Until recently, one of the top technical risks facing SoundCloud’s Android team was increasing build times. Our engineering leadership was well aware of the problem, and it was highlighted in our company’s quarterly goals and objectives as modularization. Faster build times means more productive developers. More productive developers are happier and can iterate on products more quickly.

Modularization is key to decreasing build times, but avoiding work is another important part of the puzzle, and build caching is one way to avoid that work. Gradle, our tool for building Android, has a local file system cache that reuses outputs of previously performed tasks. We have been using the Gradle remote build cache in order to save our developers’ time. It helps us avoid redoing work that other teammates have already done or switching to old branches. However, to get the full benefits of caching, you have to go beyond simply setting it up.

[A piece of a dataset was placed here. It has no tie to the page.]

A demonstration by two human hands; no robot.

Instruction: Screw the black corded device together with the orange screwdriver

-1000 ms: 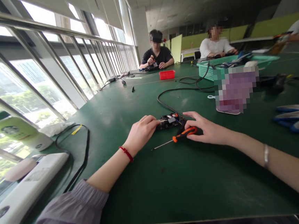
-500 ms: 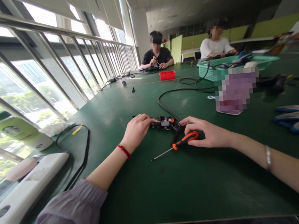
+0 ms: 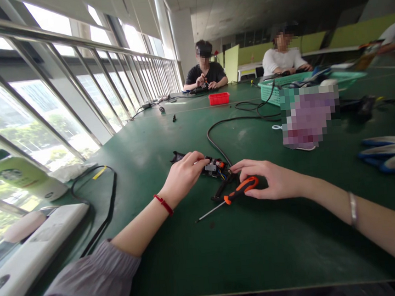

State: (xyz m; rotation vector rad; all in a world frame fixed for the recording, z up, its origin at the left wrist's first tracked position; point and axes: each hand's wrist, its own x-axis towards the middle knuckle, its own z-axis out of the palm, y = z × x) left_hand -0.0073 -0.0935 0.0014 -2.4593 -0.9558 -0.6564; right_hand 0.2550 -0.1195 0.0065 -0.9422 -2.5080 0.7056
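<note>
An opened black corded device [image 3: 212, 166] lies on the green table, showing a grey block, an orange part and thin coloured wires. My left hand [image 3: 185, 171] is closed over its left part, fingertips on the inner parts. My right hand [image 3: 276, 178] holds an orange-and-black screwdriver [image 3: 240, 190] by its handle between thumb and curled fingers. Its shaft points left and toward me, clear of the device. The right index fingertip touches the device near where the black cord [image 3: 216, 142] enters. Below the device, a narrow black part juts toward me; whether it is joined cannot be told.
A phone [image 3: 306, 124], blurred out, leans by a green basket [image 3: 270, 93] of tools. Blue-and-white gloves [image 3: 392, 156] lie right. A red box [image 3: 219, 98] stands farther back. At left are a bottle [image 3: 23, 174], a white power bank [image 3: 37, 254] and a cable [image 3: 113, 192]. Two people sit opposite.
The device has turned a little, its left end now showing beyond my left hand. My right hand and the screwdriver have shifted slightly left and toward me. The view has moved slightly.
</note>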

This is the story about how we solved some cache misses with our remote build cache and, in turn, saved our developers’ time. Maybe some of these tips can help you and your team save some time as well. This is part one of two. More cache misses and results will come in part two.

Tasks and Caching

A task is an amount of work with inputs and outputs, and the remote build cache works by storing the outputs of Gradle tasks. If all the inputs are the same, we can skip the work and just reuse the outputs.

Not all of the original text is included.